Return verbatim every line from the first line of the data below to the line that contains "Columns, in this", inclusive, and no further.
[Opening Input data section]
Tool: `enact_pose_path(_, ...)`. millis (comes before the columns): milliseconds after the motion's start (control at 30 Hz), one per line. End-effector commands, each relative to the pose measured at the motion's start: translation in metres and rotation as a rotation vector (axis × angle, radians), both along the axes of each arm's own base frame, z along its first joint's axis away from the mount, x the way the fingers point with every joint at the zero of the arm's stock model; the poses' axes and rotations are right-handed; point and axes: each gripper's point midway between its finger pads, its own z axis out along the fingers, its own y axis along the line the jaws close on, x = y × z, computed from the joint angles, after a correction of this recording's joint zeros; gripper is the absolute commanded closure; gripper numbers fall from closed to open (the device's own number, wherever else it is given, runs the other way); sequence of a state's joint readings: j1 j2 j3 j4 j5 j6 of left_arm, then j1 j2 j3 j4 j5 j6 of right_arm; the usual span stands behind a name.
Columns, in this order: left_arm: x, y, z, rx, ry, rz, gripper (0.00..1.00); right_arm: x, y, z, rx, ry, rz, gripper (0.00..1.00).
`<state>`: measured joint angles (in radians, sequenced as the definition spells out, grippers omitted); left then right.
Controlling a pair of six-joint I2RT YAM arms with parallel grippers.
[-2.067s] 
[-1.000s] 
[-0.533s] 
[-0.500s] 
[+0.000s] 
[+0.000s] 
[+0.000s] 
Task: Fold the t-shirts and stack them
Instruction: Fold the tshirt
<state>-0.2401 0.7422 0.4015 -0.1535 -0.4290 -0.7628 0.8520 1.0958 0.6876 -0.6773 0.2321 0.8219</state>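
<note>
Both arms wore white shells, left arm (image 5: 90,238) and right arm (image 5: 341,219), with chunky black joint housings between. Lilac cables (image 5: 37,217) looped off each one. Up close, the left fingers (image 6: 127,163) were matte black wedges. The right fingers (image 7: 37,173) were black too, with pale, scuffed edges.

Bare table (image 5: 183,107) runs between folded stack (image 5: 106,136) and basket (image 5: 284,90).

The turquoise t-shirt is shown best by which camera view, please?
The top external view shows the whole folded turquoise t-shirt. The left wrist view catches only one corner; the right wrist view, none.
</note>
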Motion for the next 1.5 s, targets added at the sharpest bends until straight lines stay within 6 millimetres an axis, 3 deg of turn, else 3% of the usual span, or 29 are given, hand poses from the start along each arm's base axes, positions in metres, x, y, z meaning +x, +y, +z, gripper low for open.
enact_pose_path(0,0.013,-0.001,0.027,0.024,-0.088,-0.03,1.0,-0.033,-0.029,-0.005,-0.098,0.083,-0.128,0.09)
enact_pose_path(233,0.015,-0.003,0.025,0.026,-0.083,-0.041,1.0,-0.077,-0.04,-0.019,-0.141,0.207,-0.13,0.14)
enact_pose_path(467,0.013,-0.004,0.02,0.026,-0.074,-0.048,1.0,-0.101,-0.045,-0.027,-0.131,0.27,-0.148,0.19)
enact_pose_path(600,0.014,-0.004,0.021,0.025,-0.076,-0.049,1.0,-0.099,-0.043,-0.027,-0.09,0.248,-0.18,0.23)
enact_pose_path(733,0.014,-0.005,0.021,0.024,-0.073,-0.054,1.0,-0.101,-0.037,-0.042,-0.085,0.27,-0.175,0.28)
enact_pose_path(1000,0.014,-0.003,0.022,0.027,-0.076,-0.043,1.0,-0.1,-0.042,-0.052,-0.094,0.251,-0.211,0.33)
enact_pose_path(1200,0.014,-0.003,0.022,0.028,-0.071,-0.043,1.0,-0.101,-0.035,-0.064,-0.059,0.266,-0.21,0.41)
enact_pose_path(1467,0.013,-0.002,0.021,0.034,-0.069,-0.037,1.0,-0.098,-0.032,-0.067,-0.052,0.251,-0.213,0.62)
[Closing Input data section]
> **Response area**
Tool: `enact_pose_path(_, ...)`. millis (comes before the columns): milliseconds after the motion's start (control at 30 Hz), one per line. End-effector commands, each relative to the pose measured at the motion's start: translation in metres and rotation as a rotation vector (axis × angle, radians), both along the axes of each arm's own base frame, z along its first joint's axis away from the mount, x the way the fingers point with every joint at the zero of the arm's stock model; the poses' axes and rotations are right-handed; point and axes: each gripper's point midway between its finger pads, its own z axis out along the fingers, its own y axis along the line the jaws close on, x = y × z, computed from the joint angles, after a correction of this recording's joint zeros; gripper is the absolute commanded closure; gripper numbers fall from closed to open (the device's own number, wherever else it is given, runs the other way); sequence of a state's joint readings: j1 j2 j3 j4 j5 j6 of left_arm, then j1 j2 j3 j4 j5 j6 of right_arm; the usual span stands behind a name.
Columns, in this order: left_arm: x, y, z, rx, ry, rz, gripper (0.00..1.00); right_arm: x, y, z, rx, ry, rz, gripper (0.00..1.00).

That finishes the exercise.